The reason for my saying so is that on my test platform under 2.6.3 I am
seeing evidence that fcntl locks fail at the 2GB barrier.  If the
clients cannot get the lock in order to do their work, they will not do
their work.

> > Maybe you don't understand "raw device"? That's one of the /dev/rawX.
> Didn't try it.

Arne at least says that that works. It's cumbersome, though.

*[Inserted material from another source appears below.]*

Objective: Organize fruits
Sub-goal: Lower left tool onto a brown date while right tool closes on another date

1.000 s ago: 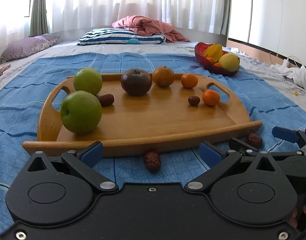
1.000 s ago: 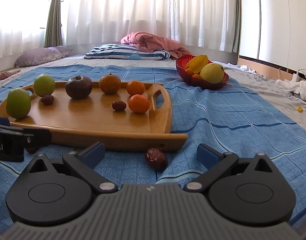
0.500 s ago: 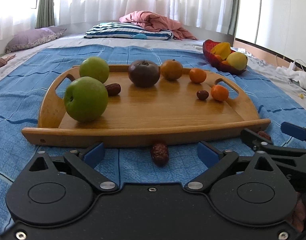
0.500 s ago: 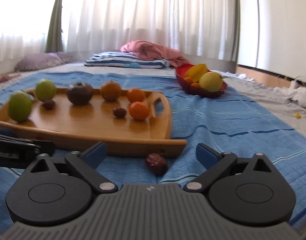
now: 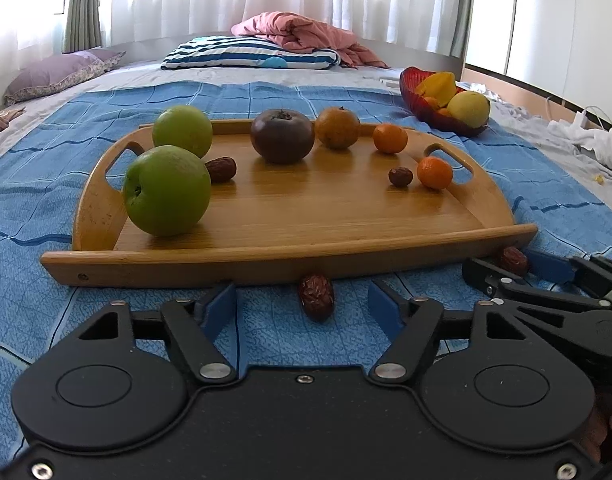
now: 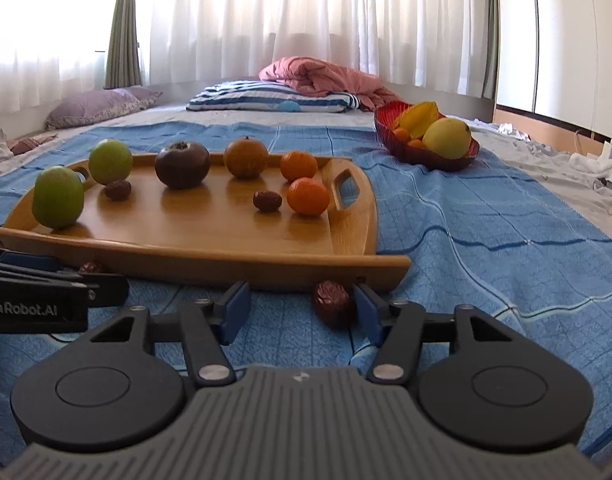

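A wooden tray (image 5: 346,248) on the blue blanket holds two green apples (image 5: 167,190), a dark persimmon (image 5: 282,136), a brown-orange fruit (image 5: 337,127), two tangerines (image 5: 434,173) and two dates (image 5: 400,176). One loose red date (image 5: 316,297) lies on the blanket in front of the tray, between the fingers of my open left gripper (image 5: 302,308). A second loose date (image 6: 333,303) lies by the tray's corner, between the fingers of my open right gripper (image 6: 300,306), close to the right finger. Neither date is gripped.
A red bowl (image 6: 402,148) with yellow and orange fruit stands at the back right. Pillows (image 6: 266,98) and a pink quilt (image 6: 326,80) lie beyond. The right gripper shows at the right edge of the left wrist view (image 5: 546,280). White cloth (image 5: 586,136) lies far right.
Both grippers have moved forward and lower toward their dates. The jaws of both have narrowed somewhat around the dates.
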Demonstrator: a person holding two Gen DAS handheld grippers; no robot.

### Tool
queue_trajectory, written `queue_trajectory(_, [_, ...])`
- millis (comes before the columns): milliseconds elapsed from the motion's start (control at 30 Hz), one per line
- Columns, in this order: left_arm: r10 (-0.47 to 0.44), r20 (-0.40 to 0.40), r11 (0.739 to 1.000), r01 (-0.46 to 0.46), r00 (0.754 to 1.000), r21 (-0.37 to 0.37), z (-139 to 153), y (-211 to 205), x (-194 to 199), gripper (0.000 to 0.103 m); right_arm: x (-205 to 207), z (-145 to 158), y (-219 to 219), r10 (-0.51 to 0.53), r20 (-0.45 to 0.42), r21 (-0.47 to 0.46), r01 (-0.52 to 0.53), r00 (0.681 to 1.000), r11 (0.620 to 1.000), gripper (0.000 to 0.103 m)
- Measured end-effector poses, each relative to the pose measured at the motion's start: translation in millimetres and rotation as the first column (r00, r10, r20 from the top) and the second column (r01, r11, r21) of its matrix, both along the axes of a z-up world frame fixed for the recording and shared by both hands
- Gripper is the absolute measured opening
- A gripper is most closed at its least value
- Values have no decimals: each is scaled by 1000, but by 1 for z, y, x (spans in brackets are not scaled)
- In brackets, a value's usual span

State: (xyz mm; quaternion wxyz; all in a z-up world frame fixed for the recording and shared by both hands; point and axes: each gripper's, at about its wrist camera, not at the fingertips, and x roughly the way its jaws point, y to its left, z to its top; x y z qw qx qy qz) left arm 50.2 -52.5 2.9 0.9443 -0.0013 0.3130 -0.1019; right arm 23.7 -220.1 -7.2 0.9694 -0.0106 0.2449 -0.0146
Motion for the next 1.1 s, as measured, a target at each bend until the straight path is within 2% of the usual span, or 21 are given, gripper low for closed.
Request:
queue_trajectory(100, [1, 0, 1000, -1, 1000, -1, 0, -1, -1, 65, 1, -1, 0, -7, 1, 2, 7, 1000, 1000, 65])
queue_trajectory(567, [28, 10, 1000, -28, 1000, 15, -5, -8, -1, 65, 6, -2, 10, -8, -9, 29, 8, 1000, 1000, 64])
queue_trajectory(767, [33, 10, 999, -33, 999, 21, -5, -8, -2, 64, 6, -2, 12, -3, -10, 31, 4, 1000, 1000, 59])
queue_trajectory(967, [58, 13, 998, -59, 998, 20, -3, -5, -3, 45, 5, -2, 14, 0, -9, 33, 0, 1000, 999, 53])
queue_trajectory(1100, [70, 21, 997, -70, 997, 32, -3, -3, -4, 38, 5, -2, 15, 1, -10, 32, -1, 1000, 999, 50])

> > You bind those devices to existing block devices using the raw device 
> > utilities,
> > then access the raw devices instead of the block device.
> >

> > It is normal to have two servers each writing a mirror to the other server.
> > This does not hurt when both services are under light write pressure, but under
> > heavy pressure one must use O_DIRECT or raw resources in order to avoid
> > VMS cross deadlock. If VMS is not acting, it cannot deadlock.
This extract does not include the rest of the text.